Doctors are too scared to deviate from evidence based medicine and innovation is being stifled claims Lord Saatchi.Lord Saatchi was spurred into launching a medical Bill after his wife Josephine Hart died of ovarian cancer
The mantra that young, fledgling doctors repeat to themselves endlessly is “evidence based practice”. On the face of it, this seems sensible. Of course doctors should only prescribe or recommend treatments for which there is a clear, empirical evidence base.
Modern medicine is founded on the principles of scientific inquiry; a hypothesis is put forward, tested and proved or disproved. But, as any doctor will tell you, in real life things are a lot messier than that, and nowhere more so than in cancer management.
While evidence based practice is noble in theory, in reality, it’s simply not always realistic, given the complex nature of cancer when its multiple variables, contributing factors and idiosyncrasies are taken into account. This is what makes medicine as much an art as a science.
But worryingly, while doctors know that evidence-based medicine is not always the best choice for treating their patients, they have, in recent years, become increasingly scared of deviating from the standard treatments available to them, even if these don’t appear to be working.
However Lord Maurice Saatchi, the advertising guru who sits in the House of Lords, has launched his Medical Innovation Bill, with the specific aim of changing the current culture within medicine that makes doctors fearful of the new and untested.
It’s a tragic indictment of modern medicine that too often innovation is jettisoned in favour of the status quo – not because it’s in the patient’s best interest, but because of the fear of being sued.

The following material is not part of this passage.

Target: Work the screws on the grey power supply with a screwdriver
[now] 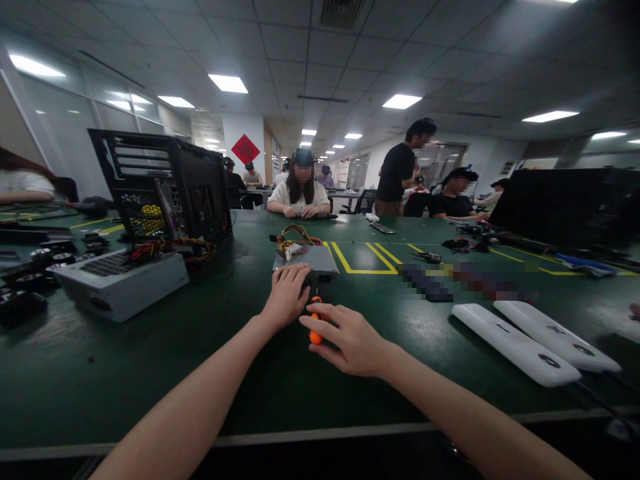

This defensive medicine is at the heart of so much clinical practice now. Several factors have coalesced to create an environment whereby evidence-based medicine is something to hide behind, rather than simply a gold standard to inform decision making.
The seeds of this defensiveness were sown in the medical profession’s consciousness following the fall-out from the Harold Shipman case. One of the unintended consequences of the regulation that came in as a result was that, suddenly, doctors and what they did for their patients was under incredible scrutiny.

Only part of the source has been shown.